Images d’archives, collages, superpositions… Nos coups de cœur #430 expérimentent avec le médium afin de se connecter à un temps passé. Alors que Safia Delta perce les mystères de sa famille qui lui est presque inconnue, Rossana Battisti plonge dans ses propres souvenirs avec rêverie et mélancolie.
Safia Delta
Dans My mother is a stranger (And I love her), Safia Delta désire percer le mystère de la figure maternelle. « En 2017, j’ai ressenti un besoin croissant de me plonger dans les photos de famille, un des derniers liens physiques qui me relient à une partie immergée de mon histoire. Avec ces archives, je décide de tisser un sentiment d’appartenance à travers une série de manipulations impliquant des éléments issus de l’environnement immédiat de ma mère, point de départ de mon questionnement », introduit l’artiste visuelle établie à Marseille. C’est ainsi qu’elle commence à associer du papier d’une boucherie arabe ou du film alimentaire aux photos de ses nièces et de ses parents. Par cette démarche artistique, la photographe explore les questions d’identité et de mémoire. Enfant unique, Safia Delta a grandi loin de son pays d’origine. En fouillant ses albums de famille, elle réalise un véritable « deuil de liens familiaux qui n’ont pas pu s’établir en raison de frontières géographiques et émotionnelles, influencées par le passé colonial de la France et les solutions que le pays a apportées à ce pan de son histoire et aux communautés concernées ». Principal matériau de création de l’artiste, l’archive se transforme en outil de compréhension, mais surtout en une possibilité de voyager dans un temps passé sans devoir se confronter au réel.
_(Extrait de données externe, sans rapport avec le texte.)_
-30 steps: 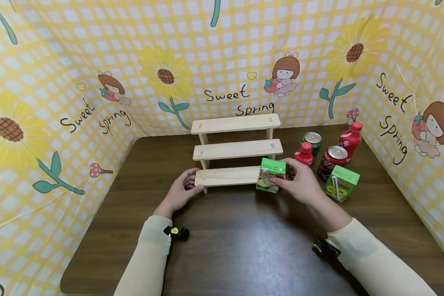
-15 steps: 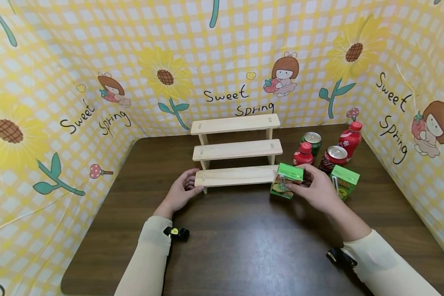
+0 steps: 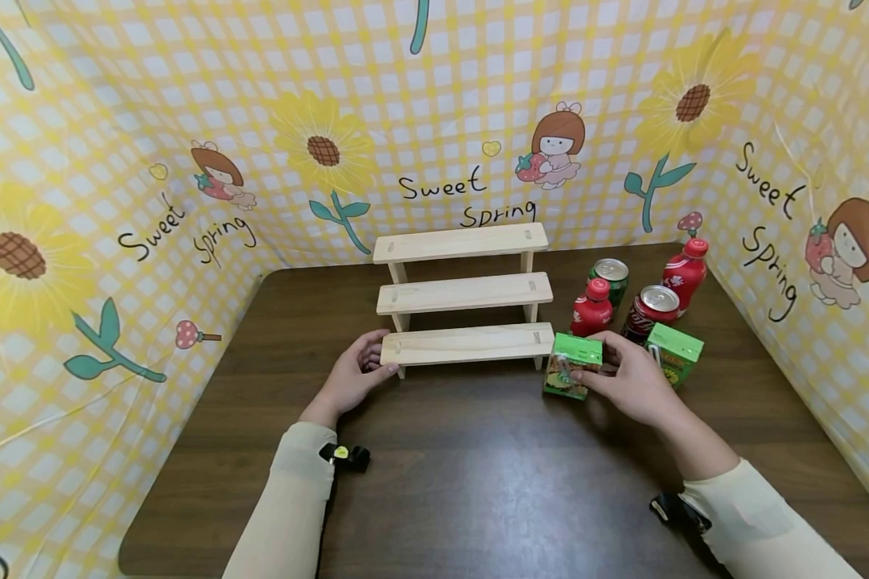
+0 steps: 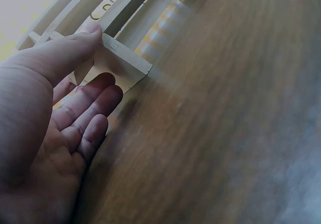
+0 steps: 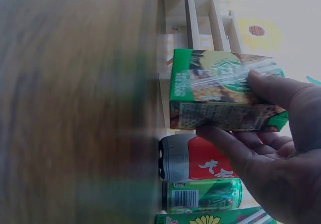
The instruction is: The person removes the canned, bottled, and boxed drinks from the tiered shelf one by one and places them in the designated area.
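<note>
Near the right end of the lowest step, my right hand [image 3: 633,378] holds a green drink carton [image 3: 576,350] between thumb and fingers. In the right wrist view, a wrapped straw [image 5: 225,76] runs along the carton's side under the thumb. Whether its base touches the table cannot be told. My left hand [image 3: 355,374] pinches the left end of a three-step wooden display rack [image 3: 463,344] between thumb and index finger. The left wrist view has the other fingers [image 4: 95,131] loosely bent below the rack's end.
Right of the rack stand a small red bottle [image 3: 591,312], a green can [image 3: 611,277], a dark red can [image 3: 652,310], a taller red bottle [image 3: 684,277] and a second green carton [image 3: 673,354]. Yellow checked cloth [image 3: 434,121] walls the brown table [image 3: 434,482].
My right hand has carried the carton rightward and toward me, away from the right end of the lowest step, now fully visible. The left hand and the rack have stayed in place.
</note>
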`<move>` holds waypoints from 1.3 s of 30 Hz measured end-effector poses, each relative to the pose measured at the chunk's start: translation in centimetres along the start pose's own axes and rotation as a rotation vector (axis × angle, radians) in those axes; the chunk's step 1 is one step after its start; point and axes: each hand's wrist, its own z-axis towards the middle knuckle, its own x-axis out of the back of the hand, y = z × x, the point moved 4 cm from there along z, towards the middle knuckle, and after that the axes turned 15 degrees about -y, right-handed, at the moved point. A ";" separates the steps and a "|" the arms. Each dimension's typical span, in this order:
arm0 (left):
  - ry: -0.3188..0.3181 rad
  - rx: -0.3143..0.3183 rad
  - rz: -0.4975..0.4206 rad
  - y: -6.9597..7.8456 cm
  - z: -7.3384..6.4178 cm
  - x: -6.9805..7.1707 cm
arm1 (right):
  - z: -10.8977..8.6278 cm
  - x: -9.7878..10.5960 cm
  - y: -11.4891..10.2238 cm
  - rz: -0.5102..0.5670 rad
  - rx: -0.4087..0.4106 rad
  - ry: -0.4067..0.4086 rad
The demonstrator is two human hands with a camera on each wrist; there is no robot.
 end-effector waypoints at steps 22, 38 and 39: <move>-0.006 0.012 -0.008 -0.2 0.0 0.0 | -0.3 -0.1 1.0 -0.016 -0.014 -0.036; 0.000 0.008 -0.002 -0.2 0.0 0.0 | -0.2 -0.1 1.3 -0.027 -0.017 -0.039; 0.002 0.008 -0.001 -0.2 0.0 0.0 | -0.2 -0.1 1.3 -0.029 -0.015 -0.038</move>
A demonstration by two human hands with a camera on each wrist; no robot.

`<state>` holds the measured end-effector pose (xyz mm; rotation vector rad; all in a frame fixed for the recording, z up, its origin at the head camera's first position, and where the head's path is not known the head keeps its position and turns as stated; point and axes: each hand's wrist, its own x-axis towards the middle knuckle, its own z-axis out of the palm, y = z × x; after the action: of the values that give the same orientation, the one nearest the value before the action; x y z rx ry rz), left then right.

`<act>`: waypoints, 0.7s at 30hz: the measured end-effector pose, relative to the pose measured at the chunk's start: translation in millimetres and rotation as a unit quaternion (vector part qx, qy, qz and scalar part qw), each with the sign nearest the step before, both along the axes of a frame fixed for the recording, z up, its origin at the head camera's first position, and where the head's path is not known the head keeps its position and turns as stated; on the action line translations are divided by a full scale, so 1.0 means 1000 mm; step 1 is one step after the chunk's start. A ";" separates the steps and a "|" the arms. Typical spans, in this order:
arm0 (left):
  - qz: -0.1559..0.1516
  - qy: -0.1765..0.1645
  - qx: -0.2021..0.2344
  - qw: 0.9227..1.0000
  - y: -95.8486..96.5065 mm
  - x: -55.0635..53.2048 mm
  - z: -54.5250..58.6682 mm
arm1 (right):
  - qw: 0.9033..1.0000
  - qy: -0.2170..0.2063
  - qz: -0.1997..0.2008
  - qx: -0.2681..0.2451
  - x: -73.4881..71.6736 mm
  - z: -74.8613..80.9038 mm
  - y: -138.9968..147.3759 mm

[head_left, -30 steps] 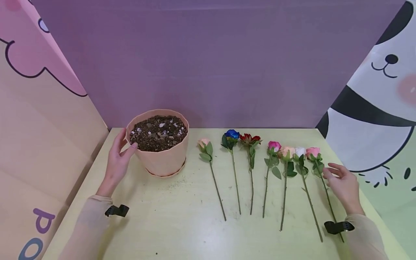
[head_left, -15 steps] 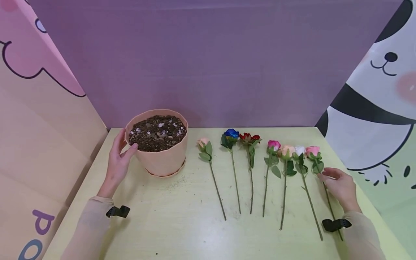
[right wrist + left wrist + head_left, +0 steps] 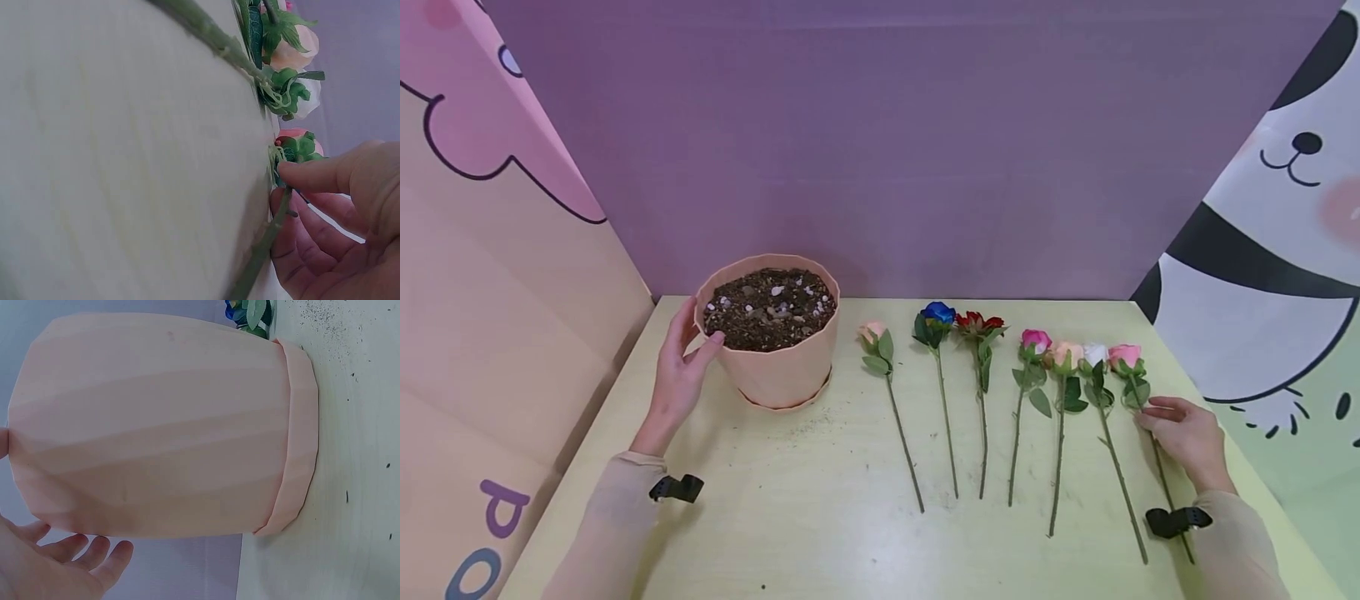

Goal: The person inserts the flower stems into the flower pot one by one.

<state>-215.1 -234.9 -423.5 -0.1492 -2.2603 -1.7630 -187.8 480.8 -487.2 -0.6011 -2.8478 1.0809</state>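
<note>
A pale pink flowerpot (image 3: 782,375) full of dark soil (image 3: 760,317) stands at the table's back left. My left hand (image 3: 676,375) holds its side, thumb at the rim; in the left wrist view the fingertips (image 3: 119,553) lie along the pot's wall. At the far right of a row of artificial roses, my right hand (image 3: 1187,437) pinches the stem of a pink rose (image 3: 1125,358) just below its leaves. The right wrist view shows the thumb (image 3: 319,175) and fingers at that green stem (image 3: 259,256), which lies close over the table.
Left of the pink rose lie a white rose (image 3: 1095,353), a peach rose (image 3: 1065,354), a magenta rose (image 3: 1035,340), a red flower (image 3: 979,325), a blue rose (image 3: 938,314) and a pale peach rosebud (image 3: 872,332). A purple backdrop (image 3: 887,150) rises behind the table (image 3: 850,558).
My right hand has moved slightly left and down onto the pink rose's stem, and its fingers have closed together there. The left hand stays at the flowerpot.
</note>
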 end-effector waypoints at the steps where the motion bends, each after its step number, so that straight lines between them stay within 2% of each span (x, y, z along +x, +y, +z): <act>1: -0.001 0.000 0.000 1.000 0.000 0.000 0.000 | 1.000 -0.001 -0.001 -0.001 0.000 -0.001 0.001; 11: 0.000 0.003 -0.002 1.000 0.001 0.000 -0.002 | 1.000 0.012 -0.007 -0.019 -0.001 -0.006 0.005; 21: 0.001 0.005 -0.006 1.000 0.001 0.000 -0.002 | 0.998 0.055 -0.001 -0.040 -0.002 0.012 -0.005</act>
<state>-215.1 -234.1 -425.3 -0.1570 -2.2646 -1.7438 -190.3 475.9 -475.1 -0.5320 -2.7205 1.1937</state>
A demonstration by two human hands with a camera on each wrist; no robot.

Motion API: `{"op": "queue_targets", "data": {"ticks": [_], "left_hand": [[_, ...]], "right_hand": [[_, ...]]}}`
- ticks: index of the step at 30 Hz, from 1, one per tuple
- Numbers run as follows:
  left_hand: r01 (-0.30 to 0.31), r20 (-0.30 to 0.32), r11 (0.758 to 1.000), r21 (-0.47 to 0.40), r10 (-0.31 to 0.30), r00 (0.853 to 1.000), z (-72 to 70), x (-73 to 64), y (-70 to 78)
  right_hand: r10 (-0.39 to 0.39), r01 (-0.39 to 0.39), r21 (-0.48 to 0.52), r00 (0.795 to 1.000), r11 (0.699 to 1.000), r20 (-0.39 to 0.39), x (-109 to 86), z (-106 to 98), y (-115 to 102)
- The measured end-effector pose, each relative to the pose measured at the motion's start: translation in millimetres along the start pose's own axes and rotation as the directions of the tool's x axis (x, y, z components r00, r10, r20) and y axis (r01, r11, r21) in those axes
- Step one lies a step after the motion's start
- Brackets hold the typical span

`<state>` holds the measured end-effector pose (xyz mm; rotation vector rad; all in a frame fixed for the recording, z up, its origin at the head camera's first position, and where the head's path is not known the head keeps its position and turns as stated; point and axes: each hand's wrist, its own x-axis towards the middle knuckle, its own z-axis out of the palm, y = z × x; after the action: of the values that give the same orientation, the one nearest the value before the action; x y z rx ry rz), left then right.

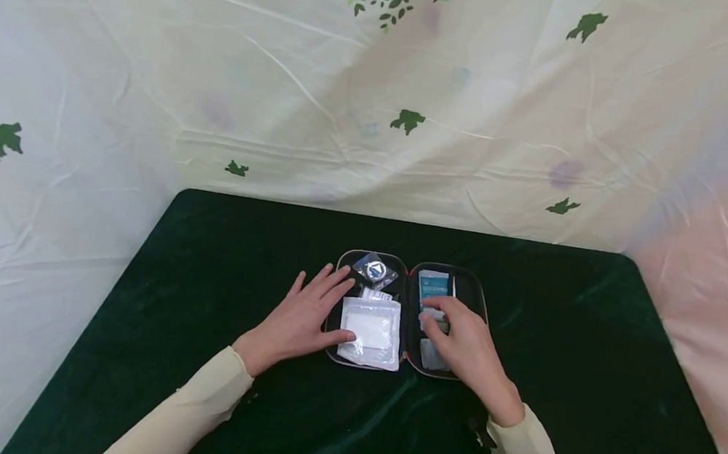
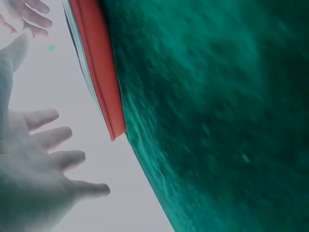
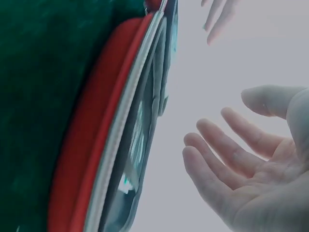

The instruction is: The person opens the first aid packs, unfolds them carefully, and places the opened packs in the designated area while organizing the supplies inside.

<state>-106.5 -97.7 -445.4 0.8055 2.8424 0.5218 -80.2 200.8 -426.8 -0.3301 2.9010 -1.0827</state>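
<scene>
A small zip case lies opened flat, dark inside, its outside wall red (image 3: 91, 116) in the right wrist view. My left hand (image 1: 302, 320) spreads its fingers over the case's left half, the thumb over a flat white packet (image 1: 371, 323) in clear wrap; contact is hard to tell. Beyond that packet is a small clear bag (image 1: 375, 270) with a round item. My right hand (image 1: 467, 343) hovers over the right half with loosely bent fingers, holding nothing. Under it are a blue-and-white packet (image 1: 434, 283) and a greyish packet (image 1: 432, 355), partly hidden by the hand.
Dark green velvety cloth (image 1: 202, 263) covers the table around the case. Pale sheeting (image 1: 323, 106) with green leaf-like shapes hangs behind the table and at its left; a pinkish part (image 1: 726, 291) hangs at the right.
</scene>
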Motion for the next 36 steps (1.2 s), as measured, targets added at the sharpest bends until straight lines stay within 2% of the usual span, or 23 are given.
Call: {"op": "queue_targets", "data": {"ticks": [5, 9, 14, 21, 25, 29, 36], "left_hand": [[0.071, 0.096, 0.997, 0.010, -0.072, 0.993, -1.1, -1.2, -9.0], [0.092, 0.146, 0.996, 0.019, -0.093, 0.985, -1.2, 1.0, -13.7], [0.089, 0.169, 0.996, 0.019, -0.091, 0.981, 0.0, 3.2, -18.7], [0.098, 0.187, 0.995, -0.002, -0.096, 0.978, 1.9, 2.3, -20.7], [0.099, 0.186, 0.995, -0.011, -0.096, 0.978, 2.8, 1.0, -20.5], [0.099, 0.184, 0.995, -0.009, -0.095, 0.978, 3.9, -0.1, -20.3], [0.091, 0.179, 0.996, -0.014, -0.087, 0.980, 5.4, -1.5, -21.4]], "right_hand": [[-0.054, 0.053, 0.019, 0.998, 0.998, 0.030, 10.0, 8.8, -9.7], [-0.086, 0.086, 0.017, 0.995, 0.996, 0.044, 17.6, 13.0, -15.4], [-0.063, 0.065, -0.008, 0.991, 0.998, 0.117, 25.1, 20.2, -19.1], [-0.045, 0.066, -0.110, 0.982, 0.992, 0.186, 29.5, 32.6, -19.9], [-0.056, 0.085, -0.162, 0.982, 0.983, 0.178, 28.5, 37.1, -20.2], [-0.064, 0.089, -0.168, 0.986, 0.982, 0.154, 26.3, 39.4, -21.1], [-0.072, 0.075, -0.057, 0.995, 0.996, 0.063, 19.8, 39.3, -22.0]]}}
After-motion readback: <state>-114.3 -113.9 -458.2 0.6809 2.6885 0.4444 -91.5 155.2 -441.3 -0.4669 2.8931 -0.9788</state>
Les vertus protectrices de ce procédé permettent à Safia Delta de résoudre des mystères familiaux tout en exposant l’esthétique du souvenir. Depuis 2021, dans un objectif de transmission et du partage des savoirs, Safia Delta s’implique au sein du programme de mentorat Tilawin. Un engagement féministe qui souligne la quête de représentation présente dans cette série et les autres projets de l’artiste.
© Safia Delta
Rossana Battisti
Passionnée par les vieilles images, l’odeur de l’ombre, du passé et de l’abandon, Rossana Battisti compose des visuels qui la rassurent et « font taire le bruit de la vie d’aujourd’hui ». Photographie argentique, écriture manuscrite, peinture, collage… L’artiste italienne expérimente le médium en intégrant de multiples procédés artistiques. Même sans appareil photo dans les mains, elle aime capturer mentalement des détails, des visages et des petites choses avec précision. Définissant sa pratique comme une « photographie émotionnelle », l’autrice ne cherche pas à photographier un objet, mais à saisir l’émotion, le sentiment que renvoie cet élément aux spectateurices. « Ma photographie est crépusculaire. Elle se promène dans le silence des parcs, entre les statues et l’odeur de la pluie en utilisant des objets éphémères et symboliques qui évoquent une mélancolie active », précise-t-elle. Ayant grandi entre les villes de Pérouse et Bergame, en Italie, la photographe s’imprègne de son enfance et son adolescence pour créer des images embuées de souvenirs. Elle se remémore, avec nostalgie, un temps passé : « On pouvait voir les escargots sortir en grand nombre les jours de pluie ; des prairies non cultivées où l’on peut cueillir des fleurs et sauver les scarabées du bord de la route pour ne pas être écrasés par les voitures. » Rêveuse et créative, Rossana Battisti s’inspire des films muets et du cinéma surréaliste qui utilisent une imagerie irrationnelle et la symbolique du rêve. « Je crois profondément au pouvoir salvateur de la beauté, je crois à la purification par la nature, je crois au mysticisme et je crois que l’art est la seule réponse à notre vie stérile », conclut l’artiste.